Officially launched in 2004 as a spin-off from the Helsinki University of Technology, the company’s real breakthrough is its proprietary NanoBud manufacturing and Direct Dry Printing process (DDP), all done in one-step.
The unique process performed at ambient temperature and pressure from raw gas materials enables the direct synthesis and patterned deposition of NanoBud films, a few nanometres thin, on any substrate material such as the PET or glass.

In 2008, the company received its first seed funding to further develop the material and process, identifying many potential applications in electronics where the NanoBud films could offer better conductivity than indium tin oxide (ITO) while being thinner and truly flexible (beyond the limits of all other materials currently used in the manufacture of flexible displays).

“A lot of laboratories offer carbon nanotubes, but typically, their results are not so homogeneous, with large fractions of impurities that must be removed through additional processes”, told us Canatu’s CEO, Risto Vuohelainen. “Then special inks are made from these CNTs to dispense them as an ITO alternative, but the films obtained are not so uniform and not suitable for displays”, he added.

“We are able to tune the thickness of the layer we deposit to achieve resistance levels from a few Ohms to several kOhms.

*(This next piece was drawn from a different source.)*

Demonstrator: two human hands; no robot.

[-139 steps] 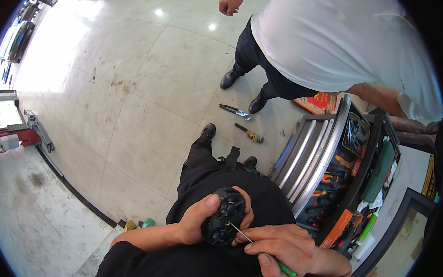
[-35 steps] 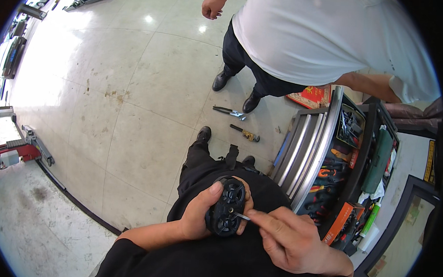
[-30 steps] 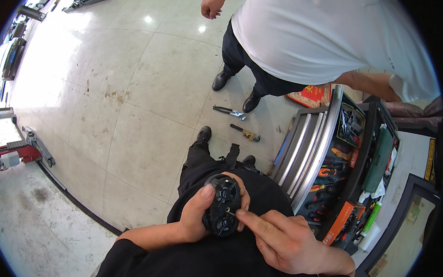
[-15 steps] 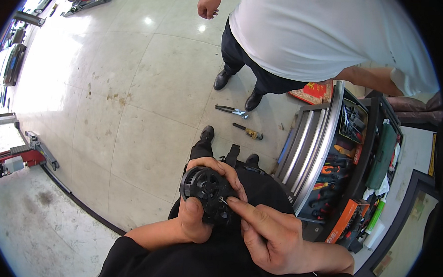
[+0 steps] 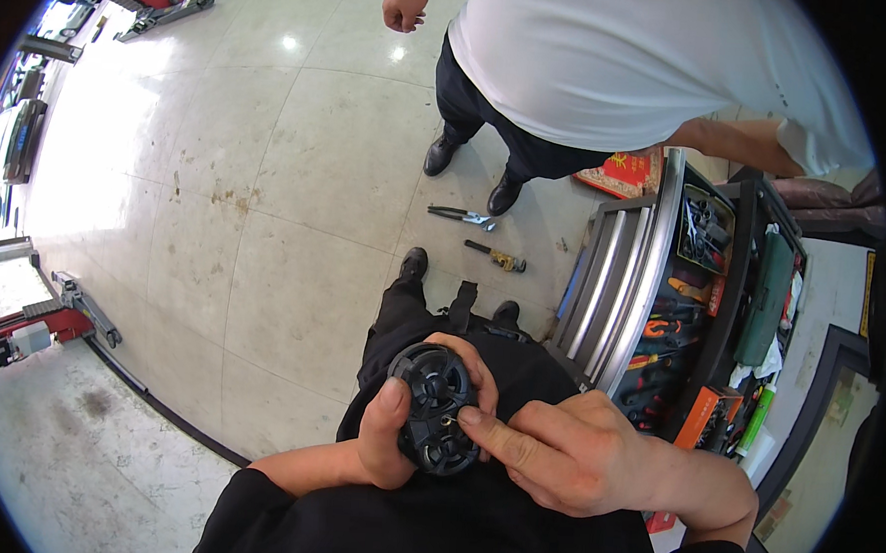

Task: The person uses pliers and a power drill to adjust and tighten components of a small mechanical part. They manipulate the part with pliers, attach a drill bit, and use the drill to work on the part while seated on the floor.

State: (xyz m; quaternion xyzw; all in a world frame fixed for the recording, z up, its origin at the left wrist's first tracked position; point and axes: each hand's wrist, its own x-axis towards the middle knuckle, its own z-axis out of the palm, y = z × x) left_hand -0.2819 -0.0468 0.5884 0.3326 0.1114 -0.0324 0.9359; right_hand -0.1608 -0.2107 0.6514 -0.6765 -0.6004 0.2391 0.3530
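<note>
A rounded black plastic part (image 5: 434,384) with spoked openings sits in front of my body. My left hand (image 5: 389,442) is wrapped round it, with the thumb at its left edge and the fingers along its far right side. From the right, my right hand (image 5: 569,453) comes in with its index finger stretched out onto the face of the part. Beside that fingertip shows a small shiny metal piece (image 5: 449,420). The other right fingers curl underneath and are partly hidden; nothing visible is held in them.
To the right stands a tool cabinet (image 5: 625,286) with an open drawer of screwdrivers and pliers (image 5: 671,329). Large pliers (image 5: 463,216) and a pipe wrench (image 5: 496,256) lie on the floor. A person in a white shirt (image 5: 594,69) stands ahead. Red lift arms (image 5: 45,326) are at left.
The black part has tilted, turning more of its face up, and has shifted slightly right. My right hand has moved a little right with it, its index fingertip still on the part.
</note>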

In fact our electrically conductive films could also find use in flexible batteries or in supercapacitors, but since 2012, we’ve decided to focus our commercialization efforts towards the capacitive touch-screen industry where our solution could be 20 to 30% cheaper than ITO”.

Another claim the company makes is that the NanoBud films have a refractive index of 1.55, closely matching that of both PET and glass, which means less optical reflectivity and better picture contrast when implemented in touch-screens. To reduce unwanted glare, the use of ITO typically requires additional refractive index matching layers which also reduce light output.

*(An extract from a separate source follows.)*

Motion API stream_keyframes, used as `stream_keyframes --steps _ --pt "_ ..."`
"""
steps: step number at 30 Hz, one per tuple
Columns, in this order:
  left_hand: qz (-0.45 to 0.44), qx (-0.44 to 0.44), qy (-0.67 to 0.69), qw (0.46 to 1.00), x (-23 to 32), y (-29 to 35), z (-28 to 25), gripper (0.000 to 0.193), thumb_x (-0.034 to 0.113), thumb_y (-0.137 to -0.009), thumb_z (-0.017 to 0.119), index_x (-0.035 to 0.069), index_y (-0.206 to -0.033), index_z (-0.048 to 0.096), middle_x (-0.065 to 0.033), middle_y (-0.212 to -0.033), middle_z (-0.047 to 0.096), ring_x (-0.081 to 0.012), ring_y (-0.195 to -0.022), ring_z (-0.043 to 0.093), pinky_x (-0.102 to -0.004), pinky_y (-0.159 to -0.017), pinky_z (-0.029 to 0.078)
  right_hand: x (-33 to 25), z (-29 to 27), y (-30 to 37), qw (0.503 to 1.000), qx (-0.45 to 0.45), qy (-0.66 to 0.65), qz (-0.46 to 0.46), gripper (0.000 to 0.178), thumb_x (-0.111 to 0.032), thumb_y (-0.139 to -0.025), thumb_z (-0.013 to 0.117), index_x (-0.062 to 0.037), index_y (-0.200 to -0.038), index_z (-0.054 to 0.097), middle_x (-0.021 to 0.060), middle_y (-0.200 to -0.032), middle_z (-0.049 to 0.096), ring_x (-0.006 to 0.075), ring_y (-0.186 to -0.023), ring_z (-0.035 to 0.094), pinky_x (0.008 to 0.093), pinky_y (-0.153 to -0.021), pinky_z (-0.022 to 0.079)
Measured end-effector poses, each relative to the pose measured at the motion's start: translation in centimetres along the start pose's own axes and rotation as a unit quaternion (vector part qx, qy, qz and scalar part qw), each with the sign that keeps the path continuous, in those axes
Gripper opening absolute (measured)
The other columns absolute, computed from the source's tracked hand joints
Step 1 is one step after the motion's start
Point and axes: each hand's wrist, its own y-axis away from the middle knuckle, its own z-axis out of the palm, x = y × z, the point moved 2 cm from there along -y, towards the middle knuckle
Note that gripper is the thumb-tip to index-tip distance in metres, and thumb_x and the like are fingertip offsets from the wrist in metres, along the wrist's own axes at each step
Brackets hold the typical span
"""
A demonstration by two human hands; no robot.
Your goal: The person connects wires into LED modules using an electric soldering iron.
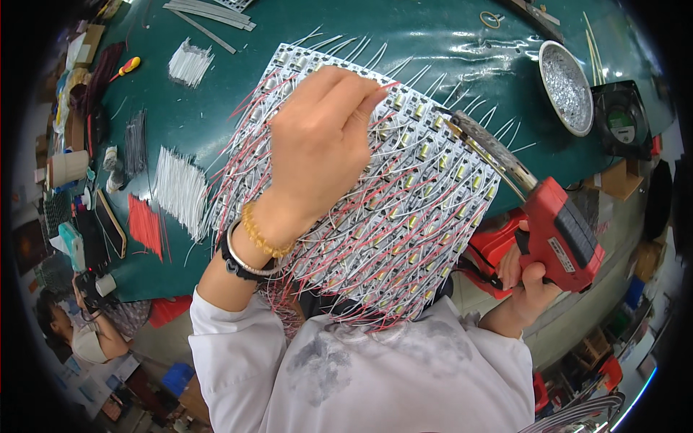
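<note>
A panel of small circuit boards (426, 184) lies tilted in front of me, its lower edge near my chest. Rows of thin red and white wires stick out from it. Over its upper part my left hand (321, 141) is closed in a pinch on a red wire (392, 84), whose end shows past the fingertips. My right hand (530, 292) wraps round the handle of a red and black soldering gun (563, 238). The gun's tip points left to the panel's upper right edge; whether it touches a board cannot be made out.
Bundles of white wires (180, 191), red wires (146, 225) and dark wires (135, 143) lie left on the green table (289, 18). A bowl of silvery material (567, 90) and a black fan (621, 119) stand right. A screwdriver (130, 66) lies far left; another person (90, 332) sits lower left.
</note>
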Motion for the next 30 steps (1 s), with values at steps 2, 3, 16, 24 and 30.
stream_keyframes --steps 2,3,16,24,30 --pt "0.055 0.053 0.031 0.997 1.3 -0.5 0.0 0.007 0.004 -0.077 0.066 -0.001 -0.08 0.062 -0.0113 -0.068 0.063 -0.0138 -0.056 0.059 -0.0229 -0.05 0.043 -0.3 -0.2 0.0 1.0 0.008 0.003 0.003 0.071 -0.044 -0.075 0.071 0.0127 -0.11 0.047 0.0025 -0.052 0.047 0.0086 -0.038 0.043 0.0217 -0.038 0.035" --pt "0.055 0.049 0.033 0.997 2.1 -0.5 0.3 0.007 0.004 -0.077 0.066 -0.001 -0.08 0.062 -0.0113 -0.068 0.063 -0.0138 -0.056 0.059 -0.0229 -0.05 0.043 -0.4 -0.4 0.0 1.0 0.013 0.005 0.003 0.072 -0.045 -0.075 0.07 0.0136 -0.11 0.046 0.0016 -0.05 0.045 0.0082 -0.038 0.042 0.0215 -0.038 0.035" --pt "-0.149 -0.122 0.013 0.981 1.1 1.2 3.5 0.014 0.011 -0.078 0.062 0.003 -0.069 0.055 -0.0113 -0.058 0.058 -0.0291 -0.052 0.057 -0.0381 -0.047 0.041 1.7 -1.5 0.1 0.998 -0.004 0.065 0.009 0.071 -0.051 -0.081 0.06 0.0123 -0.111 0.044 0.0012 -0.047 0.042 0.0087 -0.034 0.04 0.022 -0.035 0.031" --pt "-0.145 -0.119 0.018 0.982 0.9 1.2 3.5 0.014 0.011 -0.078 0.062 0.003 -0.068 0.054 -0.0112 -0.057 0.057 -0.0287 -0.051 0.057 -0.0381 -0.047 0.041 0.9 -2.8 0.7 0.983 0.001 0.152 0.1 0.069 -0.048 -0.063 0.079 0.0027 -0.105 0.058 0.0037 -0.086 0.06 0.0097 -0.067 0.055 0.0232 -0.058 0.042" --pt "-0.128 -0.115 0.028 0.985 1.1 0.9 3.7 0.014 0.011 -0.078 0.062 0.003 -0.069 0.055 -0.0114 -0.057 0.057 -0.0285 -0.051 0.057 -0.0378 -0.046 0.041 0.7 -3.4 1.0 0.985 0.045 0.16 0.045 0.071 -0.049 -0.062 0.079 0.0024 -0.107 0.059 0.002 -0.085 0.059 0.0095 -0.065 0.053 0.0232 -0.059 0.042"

Canutu is in business to manufacture coated PET and glass sheets in volume, for touch-screen manufacturers to process (patterning the electrodes through laser removal). The electrodes are then connected to off-the-shelve capacitive-touch driver ICs the same way they would with ITO.

Earlier this month, the company revealed Santa Clara-based TouchTurns as its official partner for producing CNB film based touch sensors, with high-volume manufacturing facilities in China.

Now the company is exploiting the mechanical properties of these films further by announcing its CNB In-Mold Film for transparent touch on 3D surfaces.

“Because the deposited NanoBuds form a random network on the surface of the substrate, they can easily be stretched in any direction” explained Vuohelainen. “In fact, the nanotubes are not chemically bonded, they can slide and form new connections through Van der Waals interactions, so there are no breakpoints” he adde

This makes the film stretchable up to 120% and suitable for back-moulding using standard industrial processes such as Film Insert Molding (FIM). The only tricky part then is to design the capacitive-touch electrodes on the flat sheet before the 3D moulding, to take into consideration the deformations that they will undergo so as to obtain the right touch patterns in 3D.

The NanoBud films could find applications in automobile centre consoles and dashboards, in home appliance control panels, remote controls, smartwatches and flexible displays.

The company is engaging with several OEM manufacturers and expects the first devices using its technology to hit the consumer market next year, 3D formed touch-interfaces towards the end of 2015. Canatu says some of its partners are working on flexible touch-displays which could hit the market early 2016.